A machine learning project that uses logistic regression to predict real estate sale probability and support business decision-making.
Real Estate Valuation Dataset from UCI Machine Learning Repository contains 414 property records with the following key features:
- House Age: Age of the property in years
- Distance to MRT: Distance to nearest Mass Rapid Transit station (meters)
- Number of Convenience Stores: Count of nearby convenience stores
- Unit Price: House price per unit area (NT$/m²)
- Location: Latitude and longitude coordinates
Objective: Predict whether a real estate property will sell based on its characteristics and listing price.
Target Variable: Binary classification
1
= Property will likely sell (priced within 120% of market average)0
= Property will likely NOT sell (priced above 120% of market average)
Model Performance:
- Training Accuracy: 99.7%
- Test Accuracy: 99.2%
This logistic regression model supports several critical business decisions:
- Pricing Strategy: Determine optimal listing price to maximize sale probability
- Market Analysis: Identify properties likely to sell quickly vs. those requiring price adjustments
- Investment Decisions: Assess property attractiveness based on location and characteristics
- Risk Assessment: Quantify the probability of a successful sale before listing
Business Impact: Real estate agents and property investors can use this model to make data-driven pricing decisions, reducing time on market and maximizing profitability.
- Jupyter Notebook Analysis: Complete data exploration, model training, and evaluation
- Interactive Streamlit App: Web interface for real-time property sale probability predictions
- Model Persistence: Trained model saved for production use
- Visualization: Price vs. probability charts and business insights
real_estate/
├── businessAnalysis_realEstateValuation.ipynb # Main analysis notebook
├── real_estate_app.py # Streamlit web application
├── real_estate_model.pkl # Trained logistic regression model
├── data/
│ ├── Real estate valuation data set.xlsx # Original dataset
│ └── real+estate+valuation+data+set.zip # Backup data
└── README.md # This file
-
Clone the repository:
git clone https://github.com/mobius29er/realEstateValuation.git cd realEstateValuation
-
Install required packages:
pip install pandas numpy scikit-learn matplotlib streamlit joblib openpyxl
-
Run the Jupyter Notebook:
jupyter notebook businessAnalysis_realEstateValuation.ipynb
-
Launch the Streamlit App:
streamlit run real_estate_app.py
To deploy this app on Streamlit Cloud:
- Fork or clone this repository to your GitHub account
- Visit share.streamlit.io
- Connect your GitHub account and select this repository
- Set the main file path to:
real_estate_app.py
- Deploy - Streamlit Cloud will automatically install dependencies from
requirements.txt
Live Demo: The app can be deployed and accessed via Streamlit Cloud for interactive demonstrations.

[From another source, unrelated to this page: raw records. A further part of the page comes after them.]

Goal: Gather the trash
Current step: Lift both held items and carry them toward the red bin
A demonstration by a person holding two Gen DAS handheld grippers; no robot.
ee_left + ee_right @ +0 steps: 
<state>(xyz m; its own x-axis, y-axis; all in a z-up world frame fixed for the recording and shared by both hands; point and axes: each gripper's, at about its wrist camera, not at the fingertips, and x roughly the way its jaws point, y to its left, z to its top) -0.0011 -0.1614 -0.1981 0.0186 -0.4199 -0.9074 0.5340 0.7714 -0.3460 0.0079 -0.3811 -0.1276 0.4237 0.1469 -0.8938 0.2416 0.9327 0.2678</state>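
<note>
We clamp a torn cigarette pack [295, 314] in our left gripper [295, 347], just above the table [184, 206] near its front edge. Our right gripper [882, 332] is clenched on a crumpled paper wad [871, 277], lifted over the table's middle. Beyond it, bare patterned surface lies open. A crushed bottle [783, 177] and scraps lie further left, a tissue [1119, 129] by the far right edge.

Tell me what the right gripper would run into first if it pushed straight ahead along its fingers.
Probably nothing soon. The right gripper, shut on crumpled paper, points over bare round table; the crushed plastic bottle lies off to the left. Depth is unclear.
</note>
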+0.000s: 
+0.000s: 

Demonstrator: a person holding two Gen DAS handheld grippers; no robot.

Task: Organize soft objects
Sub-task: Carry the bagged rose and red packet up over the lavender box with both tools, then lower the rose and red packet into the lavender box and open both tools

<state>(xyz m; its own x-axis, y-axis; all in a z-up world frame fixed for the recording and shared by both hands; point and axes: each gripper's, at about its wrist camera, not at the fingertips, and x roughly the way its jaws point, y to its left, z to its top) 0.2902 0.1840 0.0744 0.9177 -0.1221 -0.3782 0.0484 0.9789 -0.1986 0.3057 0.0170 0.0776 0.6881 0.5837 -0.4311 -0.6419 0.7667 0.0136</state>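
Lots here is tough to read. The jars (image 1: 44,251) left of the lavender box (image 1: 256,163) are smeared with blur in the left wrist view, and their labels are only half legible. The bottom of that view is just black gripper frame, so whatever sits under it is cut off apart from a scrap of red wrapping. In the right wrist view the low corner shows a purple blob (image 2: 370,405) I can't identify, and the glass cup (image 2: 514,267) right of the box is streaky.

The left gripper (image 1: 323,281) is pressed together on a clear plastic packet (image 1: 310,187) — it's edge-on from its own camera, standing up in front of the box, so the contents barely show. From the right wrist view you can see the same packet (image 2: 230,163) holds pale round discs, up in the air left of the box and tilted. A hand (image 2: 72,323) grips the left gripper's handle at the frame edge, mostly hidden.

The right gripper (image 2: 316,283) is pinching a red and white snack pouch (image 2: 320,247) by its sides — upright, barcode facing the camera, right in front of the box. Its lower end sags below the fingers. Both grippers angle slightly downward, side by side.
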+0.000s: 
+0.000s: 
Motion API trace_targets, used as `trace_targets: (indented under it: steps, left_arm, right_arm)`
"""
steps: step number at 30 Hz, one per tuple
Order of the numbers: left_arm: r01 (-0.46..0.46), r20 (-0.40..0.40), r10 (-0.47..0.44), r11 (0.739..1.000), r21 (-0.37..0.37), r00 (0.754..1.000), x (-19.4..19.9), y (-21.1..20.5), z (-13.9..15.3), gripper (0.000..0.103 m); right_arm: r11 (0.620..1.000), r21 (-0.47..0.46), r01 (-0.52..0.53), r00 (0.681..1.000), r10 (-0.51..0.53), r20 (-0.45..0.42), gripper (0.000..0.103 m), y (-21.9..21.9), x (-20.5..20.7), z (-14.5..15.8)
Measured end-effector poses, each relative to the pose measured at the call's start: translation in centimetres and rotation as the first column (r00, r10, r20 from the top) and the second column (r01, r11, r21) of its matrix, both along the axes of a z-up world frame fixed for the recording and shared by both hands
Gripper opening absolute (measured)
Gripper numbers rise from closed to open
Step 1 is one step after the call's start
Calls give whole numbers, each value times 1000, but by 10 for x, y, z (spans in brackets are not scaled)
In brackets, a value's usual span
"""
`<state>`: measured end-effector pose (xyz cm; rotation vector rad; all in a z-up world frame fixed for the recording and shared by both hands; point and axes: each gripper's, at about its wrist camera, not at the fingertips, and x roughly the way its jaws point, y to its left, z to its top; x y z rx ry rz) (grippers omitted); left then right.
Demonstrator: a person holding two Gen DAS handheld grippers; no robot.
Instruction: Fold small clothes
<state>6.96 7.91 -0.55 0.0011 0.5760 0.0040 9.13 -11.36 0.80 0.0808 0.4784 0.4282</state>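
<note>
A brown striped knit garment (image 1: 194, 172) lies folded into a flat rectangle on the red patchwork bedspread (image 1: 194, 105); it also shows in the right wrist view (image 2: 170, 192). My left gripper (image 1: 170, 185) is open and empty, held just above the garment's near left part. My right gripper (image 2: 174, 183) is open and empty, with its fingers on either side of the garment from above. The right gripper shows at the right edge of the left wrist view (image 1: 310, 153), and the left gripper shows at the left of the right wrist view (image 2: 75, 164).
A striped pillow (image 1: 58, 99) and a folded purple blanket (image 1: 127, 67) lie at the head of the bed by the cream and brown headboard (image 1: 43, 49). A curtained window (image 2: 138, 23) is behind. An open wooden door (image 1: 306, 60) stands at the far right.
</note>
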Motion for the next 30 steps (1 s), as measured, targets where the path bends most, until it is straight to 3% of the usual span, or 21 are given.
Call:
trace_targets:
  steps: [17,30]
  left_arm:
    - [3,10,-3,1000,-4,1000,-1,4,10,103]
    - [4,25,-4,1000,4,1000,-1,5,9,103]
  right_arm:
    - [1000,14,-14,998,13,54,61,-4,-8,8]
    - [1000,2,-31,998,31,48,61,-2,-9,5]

Open businessAnalysis_realEstateValuation.ipynb
to explore:
- Data loading and preprocessing
- Model training and evaluation
- Price sensitivity analysis
- Business insights and recommendations
Launch the app to interactively:
- Input property characteristics (age, MRT distance, convenience stores, price)
- Get real-time sale probability predictions
- Receive business recommendations
- Visualize results with color-coded feedback
- Algorithm: Logistic Regression
- Features: House age, MRT distance, convenience stores count, listing price
- Target: Binary classification (will sell / won't sell)
- Performance: 99.2% test accuracy
- Business Rule: Properties priced within 120% of market average are likely to sell
This model can be used by:
- Real Estate Agents: Optimize listing prices for faster sales
- Property Investors: Assess investment opportunities
- Homeowners: Determine competitive pricing strategies
- Market Analysts: Understand pricing dynamics
- Properties priced within 120% of market average have high sale probability
- Distance to MRT station significantly impacts sale likelihood
- Number of nearby convenience stores affects property attractiveness
- House age influences buyer preferences
- Python 3.13+
- pandas: Data manipulation and analysis
- scikit-learn: Machine learning algorithms
- matplotlib: Data visualization
- streamlit: Web application framework
- joblib: Model serialization
This project is part of an educational assignment for AI/ML coursework.
This is an educational project. Feel free to fork and experiment with different models or features.